Slashdot Mirror
SHA-1 Collisions for Meaningful Messages
mrogers writes "Following on the heels of last year's collision search attack against SHA-1, researchers at the Crypto 2006 conference have announced a new attack that allows the attacker to choose part of the colliding messages. "Using the new method, it is possible, for example, to produce two HTML documents with a long nonsense part after the closing </html> tag, which, despite slight differences in the HTML part, thanks to the adapted appendage have the same hash value." A similar attack against MD5 was announced last year."
One thing is that cryptographic hash functions should be easier to make secure than ciphers. At leaste that is what many cryptogtaphers thought. The other is that up to now you could rely on SHA-1 to be collision resistant, no matter what. The argument that you have a large part of the message being "garbage" does not give any real security. Many, many applications can still be attacked, and they need not even be broken for that.
While expected since last year, selecting and using crypto-hashes just got a lot more difficult and error prone.
Most ACs are not even worth the keystrokes to insult them. Be generically insulted by this and ignored otherwise.
The problem is that your old keys and the messages they encrypted are available for cracking now and forever. Most people only encrypt important messages, which are easy to look for in a mailbox, and at a later time could be easy to crack. There's probably even a good change the data in that mail could still be important.

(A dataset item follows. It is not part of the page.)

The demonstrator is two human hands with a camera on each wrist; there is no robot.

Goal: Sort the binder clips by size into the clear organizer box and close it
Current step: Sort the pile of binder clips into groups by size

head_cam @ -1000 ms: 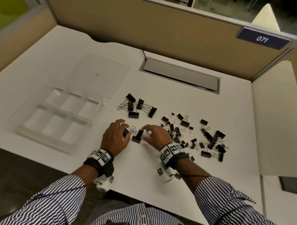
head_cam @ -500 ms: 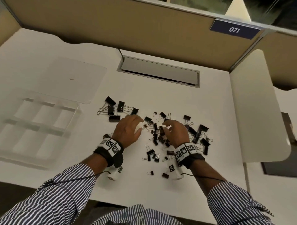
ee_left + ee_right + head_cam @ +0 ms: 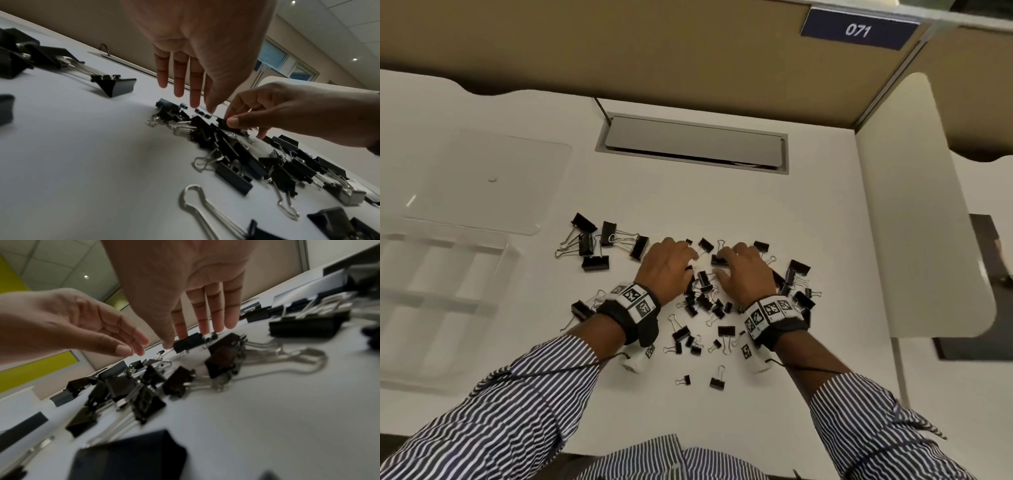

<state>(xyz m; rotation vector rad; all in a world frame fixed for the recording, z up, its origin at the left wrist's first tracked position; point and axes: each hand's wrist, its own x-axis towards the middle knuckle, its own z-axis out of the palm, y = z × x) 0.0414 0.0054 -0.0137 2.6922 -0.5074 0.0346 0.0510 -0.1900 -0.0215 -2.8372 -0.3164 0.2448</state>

Now, if all emails were encrypted, it would be harder to immediately see what messages in a mailbox deserve your attention. But then at a later date CPU speed may make that a negligible difference.
"Beware of he who would deny you access to information, for in his heart, he dreams himself your master."
I think the key point is this:
No SHA1 collisions have ever been published
whether or not they have been found is a different matter entirely.